→ **TASK PROMPT**
Only those lines in the data below from the line containing "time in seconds" through the line containing "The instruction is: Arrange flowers", both included, should be restated word for word.

→ **STORED DATA**
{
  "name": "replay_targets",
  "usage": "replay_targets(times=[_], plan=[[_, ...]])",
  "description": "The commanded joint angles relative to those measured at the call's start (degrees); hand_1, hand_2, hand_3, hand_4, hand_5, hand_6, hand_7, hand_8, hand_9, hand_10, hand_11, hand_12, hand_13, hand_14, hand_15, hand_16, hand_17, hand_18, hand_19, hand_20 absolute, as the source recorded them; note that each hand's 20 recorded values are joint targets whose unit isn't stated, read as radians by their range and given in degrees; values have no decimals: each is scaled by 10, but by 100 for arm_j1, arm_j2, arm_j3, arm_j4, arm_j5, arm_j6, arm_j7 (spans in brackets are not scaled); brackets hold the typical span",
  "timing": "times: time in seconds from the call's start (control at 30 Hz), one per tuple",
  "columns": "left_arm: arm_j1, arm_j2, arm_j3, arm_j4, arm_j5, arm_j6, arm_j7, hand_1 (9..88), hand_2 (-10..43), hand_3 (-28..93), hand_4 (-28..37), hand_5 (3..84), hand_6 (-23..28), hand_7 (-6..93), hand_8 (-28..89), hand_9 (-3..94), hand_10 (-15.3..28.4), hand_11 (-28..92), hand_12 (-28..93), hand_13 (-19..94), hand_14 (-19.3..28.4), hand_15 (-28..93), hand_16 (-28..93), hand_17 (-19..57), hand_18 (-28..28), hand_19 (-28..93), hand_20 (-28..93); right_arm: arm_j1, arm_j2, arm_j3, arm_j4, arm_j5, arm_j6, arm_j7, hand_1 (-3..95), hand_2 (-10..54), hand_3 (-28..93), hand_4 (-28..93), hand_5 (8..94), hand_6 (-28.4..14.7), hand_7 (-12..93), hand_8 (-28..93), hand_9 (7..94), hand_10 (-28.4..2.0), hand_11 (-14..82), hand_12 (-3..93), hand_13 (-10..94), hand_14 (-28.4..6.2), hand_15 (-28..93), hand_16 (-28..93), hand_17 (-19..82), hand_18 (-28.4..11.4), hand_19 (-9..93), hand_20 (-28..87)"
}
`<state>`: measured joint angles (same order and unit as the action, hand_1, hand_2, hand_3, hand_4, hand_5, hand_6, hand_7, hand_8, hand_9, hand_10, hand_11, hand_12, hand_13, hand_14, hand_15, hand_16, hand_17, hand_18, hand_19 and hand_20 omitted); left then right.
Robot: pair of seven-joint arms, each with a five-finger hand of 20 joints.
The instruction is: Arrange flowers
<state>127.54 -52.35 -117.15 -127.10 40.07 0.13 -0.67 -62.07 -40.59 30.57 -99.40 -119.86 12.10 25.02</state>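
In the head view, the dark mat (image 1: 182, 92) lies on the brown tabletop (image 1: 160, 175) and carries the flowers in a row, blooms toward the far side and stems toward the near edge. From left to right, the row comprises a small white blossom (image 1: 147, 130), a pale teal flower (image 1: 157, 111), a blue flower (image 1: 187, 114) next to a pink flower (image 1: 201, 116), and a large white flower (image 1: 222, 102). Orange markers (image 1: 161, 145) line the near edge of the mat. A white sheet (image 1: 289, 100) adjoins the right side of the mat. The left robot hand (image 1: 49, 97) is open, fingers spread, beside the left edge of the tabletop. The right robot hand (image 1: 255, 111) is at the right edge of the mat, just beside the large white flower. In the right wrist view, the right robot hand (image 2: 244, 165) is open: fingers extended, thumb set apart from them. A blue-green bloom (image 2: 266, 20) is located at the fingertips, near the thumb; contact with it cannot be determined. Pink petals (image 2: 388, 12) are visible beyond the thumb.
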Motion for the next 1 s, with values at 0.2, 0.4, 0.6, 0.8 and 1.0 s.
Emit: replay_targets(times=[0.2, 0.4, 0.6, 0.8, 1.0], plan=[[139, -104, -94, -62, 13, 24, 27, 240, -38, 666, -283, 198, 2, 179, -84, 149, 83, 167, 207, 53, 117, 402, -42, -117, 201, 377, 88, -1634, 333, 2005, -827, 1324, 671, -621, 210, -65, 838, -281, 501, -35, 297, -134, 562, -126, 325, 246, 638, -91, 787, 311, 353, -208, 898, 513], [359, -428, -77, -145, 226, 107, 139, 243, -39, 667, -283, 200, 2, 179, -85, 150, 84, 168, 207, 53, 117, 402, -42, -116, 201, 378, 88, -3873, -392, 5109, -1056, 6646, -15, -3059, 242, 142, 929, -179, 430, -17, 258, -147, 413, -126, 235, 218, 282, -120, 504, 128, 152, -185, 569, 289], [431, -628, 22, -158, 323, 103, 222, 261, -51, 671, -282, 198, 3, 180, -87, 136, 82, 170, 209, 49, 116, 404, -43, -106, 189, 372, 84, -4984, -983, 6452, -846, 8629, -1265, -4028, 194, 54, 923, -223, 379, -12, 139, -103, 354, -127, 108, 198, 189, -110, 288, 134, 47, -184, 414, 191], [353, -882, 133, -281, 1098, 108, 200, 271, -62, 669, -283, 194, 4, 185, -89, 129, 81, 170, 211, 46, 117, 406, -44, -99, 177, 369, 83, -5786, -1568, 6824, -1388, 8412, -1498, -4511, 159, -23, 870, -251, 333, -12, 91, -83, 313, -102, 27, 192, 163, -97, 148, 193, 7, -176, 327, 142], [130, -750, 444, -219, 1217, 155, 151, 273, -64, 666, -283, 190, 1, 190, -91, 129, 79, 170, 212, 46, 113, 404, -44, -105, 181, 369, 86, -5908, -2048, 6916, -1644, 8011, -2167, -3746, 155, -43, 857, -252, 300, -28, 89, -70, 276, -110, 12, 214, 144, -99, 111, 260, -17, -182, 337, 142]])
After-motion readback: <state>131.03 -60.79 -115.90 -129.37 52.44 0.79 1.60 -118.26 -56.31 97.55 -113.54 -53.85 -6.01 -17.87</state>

→ **SOLUTION TO THIS TASK**
  "timing": "times: time in seconds from the call's start (control at 30 Hz), one per tuple",
  "columns": "left_arm: arm_j1, arm_j2, arm_j3, arm_j4, arm_j5, arm_j6, arm_j7, hand_1 (9..88), hand_2 (-10..43), hand_3 (-28..93), hand_4 (-28..37), hand_5 (3..84), hand_6 (-23..28), hand_7 (-6..93), hand_8 (-28..89), hand_9 (-3..94), hand_10 (-15.3..28.4), hand_11 (-28..92), hand_12 (-28..93), hand_13 (-19..94), hand_14 (-19.3..28.4), hand_15 (-28..93), hand_16 (-28..93), hand_17 (-19..57), hand_18 (-28..28), hand_19 (-28..93), hand_20 (-28..93); right_arm: arm_j1, arm_j2, arm_j3, arm_j4, arm_j5, arm_j6, arm_j7, hand_1 (-3..95), hand_2 (-10..54), hand_3 (-28..93), hand_4 (-28..93), hand_5 (8..94), hand_6 (-28.4..14.7), hand_7 (-12..93), hand_8 (-28..93), hand_9 (7..94), hand_10 (-28.4..2.0), hand_11 (-14..82), hand_12 (-3..93), hand_13 (-10..94), hand_14 (-28.4..6.2), hand_15 (-28..93), hand_16 (-28..93), hand_17 (-19..82), hand_18 (-28.4..11.4), hand_19 (-9..93), hand_20 (-28..87)"
}
`<state>`: measured joint angles (same order and unit as the action, hand_1, hand_2, hand_3, hand_4, hand_5, hand_6, hand_7, hand_8, hand_9, hand_10, hand_11, hand_12, hand_13, hand_14, hand_15, hand_16, hand_17, hand_18, hand_19 and hand_20 omitted); left then right.
Robot: pair of seven-joint arms, each with a five-finger hand of 20 joints.
The instruction is: Arrange flowers

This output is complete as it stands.